Il semble que ce droit ne soit pas prêt encore à entrer dans les faits et qu’il y faudra préparer ceux-là mêmes auxquels il est destiné. Aux États-Unis, par exemple, beaucoup de gens n’imaginent pas sans indignation qu’il puisse se réaliser ; car, selon eux, la majorité des nations qui composeraient la Ligue n’appartenant pas à la race blanche, cette Ligue serait une ligue de gens de couleur où le bloc noir, jaune et rouge dominerait le bloc blanc ; on verrait alors les gens de Libéria et de Haïti appelés à siéger au conseil mondial et des demi-barbares illettrés et ignorants décider du sort de la civilisation. Quoi qu’il en soit, les idées d’émancipation font du chemin parmi les races assujetties à l’Europe ; elles font bouillonner les têtes au Caire comme à Delhi, à Chicago comme à Batavia ; elles appartiennent à un mouvement universel qui ébranle la fortune de l’Europe et la suprématie de la race blanche.

Aucune colonie européenne n’est à l’abri de cette effervescence. Toutes les puissances blanches ont chez elles un foyer de fermentation indigène. Dans l’Afrique du Nord où la France a trouvé pendant la guerre un réservoir de soldats et de travailleurs, la collaboration des indigènes à la défense de la métropole éveille en eux le sentiment de leur dignité et de leur valeur ; ils n’entendent plus être traités en sujets ; on leur donne un statut plus égal et plus libre. À Java, les milieux indigènes accueillent avec ardeur l’idée d’un rapprochement entre les membres de la race jaune ; les Chinois de l’île veulent nouer d’étroites relations avec leurs frères de Chine, tendance combattue par le gouvernement néerlandais. En 1916, le Sarikat-Islam, à Batavia, refusa de prendre part au meeting réuni à l’occasion de l’anniversaire de la reine de Hollande si l’on n’y préconisait pas la création d’un Parlement des Indes néerlandaises ; les associations indigènes, guidées par des intellectuels, cherchent à se fédérer de manière à faire du « Peuple des Indes » une unité cohérente. Mais le vent de la révolte souffle sur d’autres peuples encore ; indifférence et passivité font place à l’action ; l’heure des revendications, peut-être des réparations, sonne pour les Nègres des États-Unis, pour les Égyptiens et pour les Hindous.

II

LES FOYERS DE RÉVOLTE
ÉTATS-UNIS, ÉGYPTE, INDE

De violentes bagarres entre Blancs et Noirs qui ensanglantèrent au mois de juillet 1919 les rues de Washington et de Chicago ont ramené en pleine lumière le conflit des races, toujours latent aux États-Unis.
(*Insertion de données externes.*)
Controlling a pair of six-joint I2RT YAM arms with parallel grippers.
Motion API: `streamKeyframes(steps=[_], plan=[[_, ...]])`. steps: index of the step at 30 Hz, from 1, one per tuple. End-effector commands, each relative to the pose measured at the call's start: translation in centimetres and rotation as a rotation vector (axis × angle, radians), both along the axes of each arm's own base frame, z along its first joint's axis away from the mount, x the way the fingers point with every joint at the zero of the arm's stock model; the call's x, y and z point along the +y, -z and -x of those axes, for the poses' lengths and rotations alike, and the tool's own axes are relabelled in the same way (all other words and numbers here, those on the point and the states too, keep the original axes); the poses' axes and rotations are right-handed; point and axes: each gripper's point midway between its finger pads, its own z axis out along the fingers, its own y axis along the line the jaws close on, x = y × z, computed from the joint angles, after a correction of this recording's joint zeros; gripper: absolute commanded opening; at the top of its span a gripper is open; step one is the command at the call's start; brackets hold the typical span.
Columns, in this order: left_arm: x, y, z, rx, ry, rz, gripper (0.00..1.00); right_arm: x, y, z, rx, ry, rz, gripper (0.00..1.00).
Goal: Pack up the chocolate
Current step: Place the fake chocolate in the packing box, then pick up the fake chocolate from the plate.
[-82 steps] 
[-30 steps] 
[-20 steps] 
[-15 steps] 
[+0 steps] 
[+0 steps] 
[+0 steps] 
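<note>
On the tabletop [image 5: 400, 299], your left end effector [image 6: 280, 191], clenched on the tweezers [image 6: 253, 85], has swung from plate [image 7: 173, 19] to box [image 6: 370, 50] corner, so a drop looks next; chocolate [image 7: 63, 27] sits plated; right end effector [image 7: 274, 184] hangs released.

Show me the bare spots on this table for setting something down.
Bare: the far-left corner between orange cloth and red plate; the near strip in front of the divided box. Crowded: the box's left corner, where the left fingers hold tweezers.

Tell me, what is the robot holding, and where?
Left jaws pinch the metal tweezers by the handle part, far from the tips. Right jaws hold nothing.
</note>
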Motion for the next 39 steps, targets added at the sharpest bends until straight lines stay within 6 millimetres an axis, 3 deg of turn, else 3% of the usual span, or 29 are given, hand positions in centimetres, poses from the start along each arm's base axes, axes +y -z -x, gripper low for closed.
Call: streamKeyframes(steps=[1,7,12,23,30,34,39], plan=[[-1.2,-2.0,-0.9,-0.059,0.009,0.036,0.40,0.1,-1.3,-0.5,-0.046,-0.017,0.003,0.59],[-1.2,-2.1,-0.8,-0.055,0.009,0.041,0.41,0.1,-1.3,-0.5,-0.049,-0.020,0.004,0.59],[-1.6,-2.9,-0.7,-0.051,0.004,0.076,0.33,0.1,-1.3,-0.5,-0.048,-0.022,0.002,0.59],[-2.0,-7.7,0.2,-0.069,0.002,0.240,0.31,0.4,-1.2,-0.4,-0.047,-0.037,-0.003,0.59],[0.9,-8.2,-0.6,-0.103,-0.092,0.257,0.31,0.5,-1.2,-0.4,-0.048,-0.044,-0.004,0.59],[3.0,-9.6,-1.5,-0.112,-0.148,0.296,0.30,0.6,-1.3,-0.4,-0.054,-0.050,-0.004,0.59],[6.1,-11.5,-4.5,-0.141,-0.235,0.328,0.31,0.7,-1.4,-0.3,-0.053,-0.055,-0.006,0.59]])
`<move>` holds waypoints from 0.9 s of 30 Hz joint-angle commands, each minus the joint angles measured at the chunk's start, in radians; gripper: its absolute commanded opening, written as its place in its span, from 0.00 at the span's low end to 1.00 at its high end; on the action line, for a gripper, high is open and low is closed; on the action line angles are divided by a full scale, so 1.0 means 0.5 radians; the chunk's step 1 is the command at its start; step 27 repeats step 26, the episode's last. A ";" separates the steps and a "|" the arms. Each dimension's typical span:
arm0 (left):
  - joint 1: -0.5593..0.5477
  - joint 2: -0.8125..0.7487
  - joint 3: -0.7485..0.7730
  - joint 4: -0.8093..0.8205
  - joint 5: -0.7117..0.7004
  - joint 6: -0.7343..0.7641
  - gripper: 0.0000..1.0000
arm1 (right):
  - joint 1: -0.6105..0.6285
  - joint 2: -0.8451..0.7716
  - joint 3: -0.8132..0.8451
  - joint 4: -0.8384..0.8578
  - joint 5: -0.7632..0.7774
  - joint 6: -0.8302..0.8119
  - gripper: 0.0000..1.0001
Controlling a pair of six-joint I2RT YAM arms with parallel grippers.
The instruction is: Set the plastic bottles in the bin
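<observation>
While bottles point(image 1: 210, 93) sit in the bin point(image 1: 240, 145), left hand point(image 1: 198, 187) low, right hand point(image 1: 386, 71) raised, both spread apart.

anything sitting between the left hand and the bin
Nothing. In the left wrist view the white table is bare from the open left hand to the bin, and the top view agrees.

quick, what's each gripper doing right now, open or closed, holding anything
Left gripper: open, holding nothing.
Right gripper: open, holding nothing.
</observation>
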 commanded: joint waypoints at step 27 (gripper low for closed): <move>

Il y a dans la situation des Noirs aux États-Unis une curieuse opposition entre le droit et la réalité. En droit, le Nègre est libre ; la loi lui garantit l’égalité ; il reçoit l’instruction ; il peut acquérir des biens ; il joue, partout et surtout dans le Sud, un rôle capital dans le recrutement de la main-d’œuvre industrielle et agricole ; il paraît à son honneur dans les professions libérales, pasteur, instituteur, médecin, avocat. En fait, les mœurs lui demeurent hostiles et, sur de grandes étendues de l’Union, on le méprise et même on le maltraite ; en période troublée, on le lynche ; en temps normal, on le tient à l’écart ; tous ceux qui voyagent aux États-Unis remarquent que les gens de couleur ont leurs hôtels, leurs restaurants ; qu’on leur affecte des compartiments spéciaux dans les salles d’attente, dans les gares, dans les tramways et qu’on leur interdit, si ce n’est comme serviteurs, l’entrée des établissements où fréquentent les Blancs.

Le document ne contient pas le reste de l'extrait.